## TASK INSTRUCTIONS
Start to finish, the listing must be rewritten exactly.

## GIVEN MATERIAL
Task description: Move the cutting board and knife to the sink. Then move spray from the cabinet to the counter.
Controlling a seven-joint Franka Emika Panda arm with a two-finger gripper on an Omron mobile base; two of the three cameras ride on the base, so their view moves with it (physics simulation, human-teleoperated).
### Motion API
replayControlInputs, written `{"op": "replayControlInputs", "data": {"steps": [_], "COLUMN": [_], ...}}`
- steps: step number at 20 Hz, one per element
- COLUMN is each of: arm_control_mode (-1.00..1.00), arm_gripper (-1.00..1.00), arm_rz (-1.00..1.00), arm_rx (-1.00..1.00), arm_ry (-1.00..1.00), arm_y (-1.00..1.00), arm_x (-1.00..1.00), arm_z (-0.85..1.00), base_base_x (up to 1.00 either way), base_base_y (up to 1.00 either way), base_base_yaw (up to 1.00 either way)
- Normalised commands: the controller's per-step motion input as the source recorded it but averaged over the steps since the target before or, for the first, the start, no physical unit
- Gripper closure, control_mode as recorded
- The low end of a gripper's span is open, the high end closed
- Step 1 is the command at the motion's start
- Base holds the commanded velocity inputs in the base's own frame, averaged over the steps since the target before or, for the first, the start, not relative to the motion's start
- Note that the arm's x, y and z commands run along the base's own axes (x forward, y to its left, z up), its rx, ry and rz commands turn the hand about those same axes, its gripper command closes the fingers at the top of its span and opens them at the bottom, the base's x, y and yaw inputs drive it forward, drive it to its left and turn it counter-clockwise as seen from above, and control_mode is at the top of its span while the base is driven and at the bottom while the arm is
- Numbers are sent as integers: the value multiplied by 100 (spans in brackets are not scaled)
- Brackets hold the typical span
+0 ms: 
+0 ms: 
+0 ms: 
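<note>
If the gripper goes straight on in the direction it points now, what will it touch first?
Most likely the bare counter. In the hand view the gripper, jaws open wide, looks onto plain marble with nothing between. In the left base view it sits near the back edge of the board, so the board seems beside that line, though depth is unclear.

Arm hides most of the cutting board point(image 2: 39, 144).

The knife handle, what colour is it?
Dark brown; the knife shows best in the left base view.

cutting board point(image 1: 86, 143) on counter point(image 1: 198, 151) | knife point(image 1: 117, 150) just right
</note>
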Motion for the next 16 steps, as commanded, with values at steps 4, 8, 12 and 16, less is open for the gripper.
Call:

## SOLUTION TO THE PROBLEM
Task description: Move the cutting board and knife to the sink. Then move spray from the cabinet to the counter.
Controlling a seven-joint Franka Emika Panda arm with a two-finger gripper on an Omron mobile base; two of the three cameras ride on the base, so their view moves with it (physics simulation, human-teleoperated).
### Motion API
replayControlInputs, written `{"op": "replayControlInputs", "data": {"steps": [_], "COLUMN": [_], ...}}`
- steps: step number at 20 Hz, one per element
- COLUMN is each of: arm_control_mode (-1.00..1.00), arm_gripper (-1.00..1.00), arm_rz (-1.00..1.00), arm_rx (-1.00..1.00), arm_ry (-1.00..1.00), arm_y (-1.00..1.00), arm_x (-1.00..1.00), arm_z (-0.85..1.00), base_base_x (up to 1.00 either way), base_base_y (up to 1.00 either way), base_base_yaw (up to 1.00 either way)
- Normalised commands: the controller's per-step motion input as the source recorded it but averaged over the steps since the target before or, for the first, the start, no physical unit
- Gripper closure, control_mode as recorded
- The low end of a gripper's span is open, the high end closed
- Step 1 is the command at the motion's start
- Base holds the commanded velocity inputs in the base's own frame, averaged over the steps since the target before or, for the first, the start, not relative to the motion's start
- Note that the arm's x, y and z commands run along the base's own axes (x forward, y to its left, z up), its rx, ry and rz commands turn the hand about those same axes, its gripper command closes the fingers at the top of its span and opens them at the bottom, the base's x, y and yaw inputs drive it forward, drive it to its left and turn it counter-clockwise as seen from above, and control_mode is at the top of its span while the base is driven and at the bottom while the arm is
- Numbers are sent as integers: the value multiplied by 100 (spans in brackets are not scaled)
- Brackets hold the typical span
+0 ms: 
+0 ms: 
+0 ms: 
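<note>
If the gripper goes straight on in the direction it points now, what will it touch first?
Most likely the bare counter. In the hand view the gripper, jaws open wide, looks onto plain marble with nothing between. In the left base view it sits near the back edge of the board, so the board seems beside that line, though depth is unclear.

Arm hides most of the cutting board point(image 2: 39, 144).

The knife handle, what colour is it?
Dark brown; the knife shows best in the left base view.

cutting board point(image 1: 86, 143) on counter point(image 1: 198, 151) | knife point(image 1: 117, 150) just right
</note>
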Motion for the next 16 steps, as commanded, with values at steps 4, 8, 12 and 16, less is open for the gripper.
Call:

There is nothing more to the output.